> _Assignment_:
Below are some entries. Repeat exactly the lines from the one with "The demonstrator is" through the one with "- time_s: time", and only those.

(Items listed in a dataset)
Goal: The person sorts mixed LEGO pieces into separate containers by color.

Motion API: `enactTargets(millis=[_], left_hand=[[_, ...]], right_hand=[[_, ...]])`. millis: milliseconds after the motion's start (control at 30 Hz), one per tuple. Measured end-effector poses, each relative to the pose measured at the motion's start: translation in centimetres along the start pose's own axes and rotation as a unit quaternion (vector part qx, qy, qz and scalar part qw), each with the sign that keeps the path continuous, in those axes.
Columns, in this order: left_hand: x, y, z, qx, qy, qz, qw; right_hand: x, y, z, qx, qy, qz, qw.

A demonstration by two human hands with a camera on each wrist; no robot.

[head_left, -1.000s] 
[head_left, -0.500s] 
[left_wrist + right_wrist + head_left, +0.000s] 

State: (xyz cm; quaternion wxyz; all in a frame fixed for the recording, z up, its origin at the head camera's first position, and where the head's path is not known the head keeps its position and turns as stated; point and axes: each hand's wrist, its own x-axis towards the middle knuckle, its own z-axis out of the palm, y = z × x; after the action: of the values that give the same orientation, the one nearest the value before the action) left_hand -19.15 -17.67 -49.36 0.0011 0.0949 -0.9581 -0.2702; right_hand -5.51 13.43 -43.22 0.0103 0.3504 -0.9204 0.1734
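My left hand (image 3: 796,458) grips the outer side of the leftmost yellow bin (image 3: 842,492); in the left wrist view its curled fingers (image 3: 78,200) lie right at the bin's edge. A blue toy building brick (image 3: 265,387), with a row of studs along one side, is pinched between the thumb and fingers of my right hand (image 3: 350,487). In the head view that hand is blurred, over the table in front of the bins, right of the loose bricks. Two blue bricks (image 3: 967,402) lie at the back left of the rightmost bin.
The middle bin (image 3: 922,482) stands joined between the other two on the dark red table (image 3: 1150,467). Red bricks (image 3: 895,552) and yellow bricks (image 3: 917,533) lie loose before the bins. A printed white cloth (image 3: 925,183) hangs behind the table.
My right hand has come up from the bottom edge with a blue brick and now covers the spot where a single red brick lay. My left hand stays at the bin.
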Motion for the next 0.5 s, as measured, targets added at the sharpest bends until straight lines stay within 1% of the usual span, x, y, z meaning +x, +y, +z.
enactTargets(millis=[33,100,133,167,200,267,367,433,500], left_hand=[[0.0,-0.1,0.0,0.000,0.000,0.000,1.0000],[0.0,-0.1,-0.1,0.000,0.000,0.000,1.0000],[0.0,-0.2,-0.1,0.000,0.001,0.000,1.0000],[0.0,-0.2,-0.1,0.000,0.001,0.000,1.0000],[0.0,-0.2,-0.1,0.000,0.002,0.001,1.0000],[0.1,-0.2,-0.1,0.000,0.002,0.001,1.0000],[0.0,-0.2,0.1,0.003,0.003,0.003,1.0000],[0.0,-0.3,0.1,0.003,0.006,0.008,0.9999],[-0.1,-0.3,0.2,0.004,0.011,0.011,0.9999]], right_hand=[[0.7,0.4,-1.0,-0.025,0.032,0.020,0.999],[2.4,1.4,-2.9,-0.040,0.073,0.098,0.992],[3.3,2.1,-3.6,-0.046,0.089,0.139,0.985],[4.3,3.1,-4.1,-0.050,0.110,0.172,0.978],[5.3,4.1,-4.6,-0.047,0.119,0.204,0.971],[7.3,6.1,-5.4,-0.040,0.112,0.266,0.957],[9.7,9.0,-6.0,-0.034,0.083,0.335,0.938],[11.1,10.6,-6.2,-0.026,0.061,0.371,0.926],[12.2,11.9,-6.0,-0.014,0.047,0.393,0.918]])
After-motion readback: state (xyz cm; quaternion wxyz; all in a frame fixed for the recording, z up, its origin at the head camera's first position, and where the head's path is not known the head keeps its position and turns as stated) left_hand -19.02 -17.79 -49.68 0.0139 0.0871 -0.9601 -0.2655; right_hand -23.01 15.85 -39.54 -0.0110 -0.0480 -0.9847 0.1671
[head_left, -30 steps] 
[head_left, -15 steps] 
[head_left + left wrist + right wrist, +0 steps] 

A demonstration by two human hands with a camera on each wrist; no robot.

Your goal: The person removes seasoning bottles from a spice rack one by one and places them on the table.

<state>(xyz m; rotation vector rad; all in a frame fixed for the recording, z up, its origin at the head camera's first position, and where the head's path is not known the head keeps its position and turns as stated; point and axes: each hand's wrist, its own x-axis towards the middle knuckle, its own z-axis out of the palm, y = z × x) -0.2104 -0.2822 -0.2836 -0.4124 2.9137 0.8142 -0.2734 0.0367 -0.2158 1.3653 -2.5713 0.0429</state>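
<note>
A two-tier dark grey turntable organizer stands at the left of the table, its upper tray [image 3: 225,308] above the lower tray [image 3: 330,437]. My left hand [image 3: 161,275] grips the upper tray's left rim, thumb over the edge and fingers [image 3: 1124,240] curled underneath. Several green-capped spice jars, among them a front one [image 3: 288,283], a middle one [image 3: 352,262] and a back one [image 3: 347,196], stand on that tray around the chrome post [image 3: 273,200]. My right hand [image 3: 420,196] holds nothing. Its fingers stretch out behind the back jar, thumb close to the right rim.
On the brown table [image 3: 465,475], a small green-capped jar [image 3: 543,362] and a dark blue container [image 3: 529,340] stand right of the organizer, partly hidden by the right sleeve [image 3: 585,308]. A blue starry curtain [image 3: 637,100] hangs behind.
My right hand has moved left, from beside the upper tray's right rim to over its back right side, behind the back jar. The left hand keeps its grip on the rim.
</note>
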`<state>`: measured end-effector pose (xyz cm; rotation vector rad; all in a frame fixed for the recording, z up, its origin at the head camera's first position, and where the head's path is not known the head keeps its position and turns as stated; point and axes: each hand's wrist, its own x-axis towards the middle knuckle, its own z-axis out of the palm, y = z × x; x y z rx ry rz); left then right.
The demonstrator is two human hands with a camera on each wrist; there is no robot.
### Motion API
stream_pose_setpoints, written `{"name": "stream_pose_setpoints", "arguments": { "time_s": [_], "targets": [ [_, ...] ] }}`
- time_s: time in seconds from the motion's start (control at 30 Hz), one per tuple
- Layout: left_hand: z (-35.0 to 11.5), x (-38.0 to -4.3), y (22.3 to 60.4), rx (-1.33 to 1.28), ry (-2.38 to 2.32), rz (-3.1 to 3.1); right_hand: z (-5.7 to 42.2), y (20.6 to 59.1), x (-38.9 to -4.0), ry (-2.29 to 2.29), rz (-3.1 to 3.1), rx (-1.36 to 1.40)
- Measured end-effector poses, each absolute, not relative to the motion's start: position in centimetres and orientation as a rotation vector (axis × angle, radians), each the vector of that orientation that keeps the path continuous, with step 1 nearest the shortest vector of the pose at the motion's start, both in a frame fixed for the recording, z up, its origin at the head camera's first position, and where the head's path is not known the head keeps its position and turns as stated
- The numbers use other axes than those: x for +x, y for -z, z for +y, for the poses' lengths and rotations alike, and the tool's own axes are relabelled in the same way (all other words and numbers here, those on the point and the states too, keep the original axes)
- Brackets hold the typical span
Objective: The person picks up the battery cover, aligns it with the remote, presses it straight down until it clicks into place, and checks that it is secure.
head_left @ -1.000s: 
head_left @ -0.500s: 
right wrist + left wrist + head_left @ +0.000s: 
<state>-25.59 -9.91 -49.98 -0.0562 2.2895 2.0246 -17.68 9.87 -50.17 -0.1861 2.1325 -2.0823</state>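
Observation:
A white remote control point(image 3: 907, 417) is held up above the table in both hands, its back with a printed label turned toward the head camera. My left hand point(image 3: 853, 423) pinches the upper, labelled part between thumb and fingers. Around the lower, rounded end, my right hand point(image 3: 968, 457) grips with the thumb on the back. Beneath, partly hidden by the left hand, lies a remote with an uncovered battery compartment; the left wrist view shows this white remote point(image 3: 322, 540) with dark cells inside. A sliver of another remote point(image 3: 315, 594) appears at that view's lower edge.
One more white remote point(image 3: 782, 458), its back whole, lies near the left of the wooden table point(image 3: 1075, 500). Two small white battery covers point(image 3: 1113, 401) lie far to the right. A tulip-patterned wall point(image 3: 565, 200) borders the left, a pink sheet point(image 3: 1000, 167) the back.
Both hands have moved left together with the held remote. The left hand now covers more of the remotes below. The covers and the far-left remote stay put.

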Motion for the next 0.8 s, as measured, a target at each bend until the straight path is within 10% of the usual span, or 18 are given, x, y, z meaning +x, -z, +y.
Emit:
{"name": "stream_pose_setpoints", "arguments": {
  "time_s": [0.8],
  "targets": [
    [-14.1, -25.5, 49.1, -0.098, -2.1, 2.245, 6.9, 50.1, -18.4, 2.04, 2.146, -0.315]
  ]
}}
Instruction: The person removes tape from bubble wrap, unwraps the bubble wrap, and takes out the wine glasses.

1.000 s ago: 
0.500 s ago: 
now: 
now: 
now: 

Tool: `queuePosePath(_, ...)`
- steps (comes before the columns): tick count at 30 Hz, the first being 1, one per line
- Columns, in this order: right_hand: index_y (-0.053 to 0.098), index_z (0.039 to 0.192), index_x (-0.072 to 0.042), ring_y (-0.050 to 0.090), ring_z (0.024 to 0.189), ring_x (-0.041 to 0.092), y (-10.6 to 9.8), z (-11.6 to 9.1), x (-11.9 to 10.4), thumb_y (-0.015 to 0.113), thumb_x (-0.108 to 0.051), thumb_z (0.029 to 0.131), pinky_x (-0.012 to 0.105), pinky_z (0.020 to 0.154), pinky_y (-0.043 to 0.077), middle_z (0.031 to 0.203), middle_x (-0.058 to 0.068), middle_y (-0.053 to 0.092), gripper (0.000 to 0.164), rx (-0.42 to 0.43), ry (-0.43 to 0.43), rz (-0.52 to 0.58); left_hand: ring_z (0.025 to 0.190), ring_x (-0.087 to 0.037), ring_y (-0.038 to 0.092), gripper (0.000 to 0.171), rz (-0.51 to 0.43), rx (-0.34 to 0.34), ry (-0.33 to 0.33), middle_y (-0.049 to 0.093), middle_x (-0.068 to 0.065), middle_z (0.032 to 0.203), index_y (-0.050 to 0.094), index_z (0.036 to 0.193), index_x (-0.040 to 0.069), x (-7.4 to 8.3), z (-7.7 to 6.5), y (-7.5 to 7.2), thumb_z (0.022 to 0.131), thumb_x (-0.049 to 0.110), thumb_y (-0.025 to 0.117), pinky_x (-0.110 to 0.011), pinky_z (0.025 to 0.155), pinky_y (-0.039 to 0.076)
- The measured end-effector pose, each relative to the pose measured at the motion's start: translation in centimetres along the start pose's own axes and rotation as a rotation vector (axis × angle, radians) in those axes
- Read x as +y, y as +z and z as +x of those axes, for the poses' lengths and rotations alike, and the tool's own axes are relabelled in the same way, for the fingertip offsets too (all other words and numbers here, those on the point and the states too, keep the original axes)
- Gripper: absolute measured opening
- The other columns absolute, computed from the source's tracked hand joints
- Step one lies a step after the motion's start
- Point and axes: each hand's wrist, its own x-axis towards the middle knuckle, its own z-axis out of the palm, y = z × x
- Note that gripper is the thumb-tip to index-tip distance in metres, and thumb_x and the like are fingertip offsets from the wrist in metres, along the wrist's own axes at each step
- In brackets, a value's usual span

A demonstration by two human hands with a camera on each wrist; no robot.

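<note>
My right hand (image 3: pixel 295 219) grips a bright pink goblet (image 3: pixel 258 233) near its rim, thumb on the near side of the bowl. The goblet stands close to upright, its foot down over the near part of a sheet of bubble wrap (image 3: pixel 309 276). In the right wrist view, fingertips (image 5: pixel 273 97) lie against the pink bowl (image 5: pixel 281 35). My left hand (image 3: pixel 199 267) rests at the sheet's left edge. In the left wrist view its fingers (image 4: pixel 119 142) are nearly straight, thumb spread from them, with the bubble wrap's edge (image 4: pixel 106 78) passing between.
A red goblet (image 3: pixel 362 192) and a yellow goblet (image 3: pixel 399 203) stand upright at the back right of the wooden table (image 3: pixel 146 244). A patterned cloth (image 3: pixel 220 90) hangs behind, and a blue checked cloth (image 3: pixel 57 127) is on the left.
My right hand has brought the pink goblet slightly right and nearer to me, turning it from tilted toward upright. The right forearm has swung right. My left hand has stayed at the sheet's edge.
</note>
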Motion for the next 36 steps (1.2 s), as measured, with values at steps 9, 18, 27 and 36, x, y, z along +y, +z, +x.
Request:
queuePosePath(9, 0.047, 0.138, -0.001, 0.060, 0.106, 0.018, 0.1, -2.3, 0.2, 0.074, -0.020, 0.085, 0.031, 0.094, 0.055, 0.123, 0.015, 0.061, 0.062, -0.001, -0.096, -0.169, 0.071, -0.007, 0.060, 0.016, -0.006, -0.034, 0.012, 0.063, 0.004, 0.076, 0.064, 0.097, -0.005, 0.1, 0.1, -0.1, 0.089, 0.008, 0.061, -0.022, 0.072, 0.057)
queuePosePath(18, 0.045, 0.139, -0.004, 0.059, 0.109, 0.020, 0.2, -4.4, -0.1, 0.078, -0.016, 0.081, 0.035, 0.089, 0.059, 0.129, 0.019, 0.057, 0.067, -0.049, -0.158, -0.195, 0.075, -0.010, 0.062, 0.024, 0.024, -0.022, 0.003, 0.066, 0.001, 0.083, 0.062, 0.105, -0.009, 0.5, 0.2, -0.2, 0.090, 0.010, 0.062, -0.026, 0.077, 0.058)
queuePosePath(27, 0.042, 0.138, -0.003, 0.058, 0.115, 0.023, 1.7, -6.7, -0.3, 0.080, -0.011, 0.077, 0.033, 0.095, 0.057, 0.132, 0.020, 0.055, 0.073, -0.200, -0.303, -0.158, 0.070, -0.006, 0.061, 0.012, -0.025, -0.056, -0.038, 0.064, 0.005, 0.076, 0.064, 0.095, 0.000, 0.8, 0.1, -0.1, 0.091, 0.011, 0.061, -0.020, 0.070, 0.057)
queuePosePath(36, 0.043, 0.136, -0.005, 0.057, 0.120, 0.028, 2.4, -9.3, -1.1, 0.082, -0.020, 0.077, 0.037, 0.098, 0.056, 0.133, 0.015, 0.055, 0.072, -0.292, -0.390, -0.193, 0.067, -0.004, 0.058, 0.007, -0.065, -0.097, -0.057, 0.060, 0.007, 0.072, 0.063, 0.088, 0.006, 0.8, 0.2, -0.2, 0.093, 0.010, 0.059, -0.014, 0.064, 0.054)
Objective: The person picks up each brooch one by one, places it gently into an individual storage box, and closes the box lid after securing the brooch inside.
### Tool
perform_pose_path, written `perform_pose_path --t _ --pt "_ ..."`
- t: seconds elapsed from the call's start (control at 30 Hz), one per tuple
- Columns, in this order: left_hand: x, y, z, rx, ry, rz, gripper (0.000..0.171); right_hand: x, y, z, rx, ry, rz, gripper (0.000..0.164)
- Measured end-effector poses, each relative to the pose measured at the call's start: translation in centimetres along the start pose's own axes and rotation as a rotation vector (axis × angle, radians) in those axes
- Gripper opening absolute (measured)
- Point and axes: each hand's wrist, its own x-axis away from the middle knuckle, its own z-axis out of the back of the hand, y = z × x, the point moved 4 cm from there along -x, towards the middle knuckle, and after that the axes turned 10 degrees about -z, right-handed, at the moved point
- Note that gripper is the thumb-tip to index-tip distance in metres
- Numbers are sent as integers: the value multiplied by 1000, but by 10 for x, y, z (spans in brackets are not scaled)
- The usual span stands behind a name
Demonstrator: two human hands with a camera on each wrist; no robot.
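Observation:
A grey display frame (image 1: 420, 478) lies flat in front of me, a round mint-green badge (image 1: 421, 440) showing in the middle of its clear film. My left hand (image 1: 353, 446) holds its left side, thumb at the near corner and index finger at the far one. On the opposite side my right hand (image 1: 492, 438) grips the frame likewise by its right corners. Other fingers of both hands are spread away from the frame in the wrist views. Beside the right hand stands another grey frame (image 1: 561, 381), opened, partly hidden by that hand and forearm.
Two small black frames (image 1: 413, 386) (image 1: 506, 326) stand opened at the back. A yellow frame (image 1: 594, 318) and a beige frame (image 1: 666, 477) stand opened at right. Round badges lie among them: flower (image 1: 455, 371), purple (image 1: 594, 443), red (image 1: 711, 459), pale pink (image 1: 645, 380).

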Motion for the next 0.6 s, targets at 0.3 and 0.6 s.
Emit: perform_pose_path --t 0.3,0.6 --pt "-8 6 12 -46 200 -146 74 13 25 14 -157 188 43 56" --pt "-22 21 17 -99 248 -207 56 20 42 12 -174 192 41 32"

> _Exercise solution_:
The demonstrator is two human hands with a camera on each wrist; there is no robot.
### Motion API
stream_pose_setpoints, written `{"name": "stream_pose_setpoints", "arguments": { "time_s": [_], "targets": [ [_, ...] ] }}`
- time_s: time in seconds from the motion's start (control at 30 Hz), one per tuple

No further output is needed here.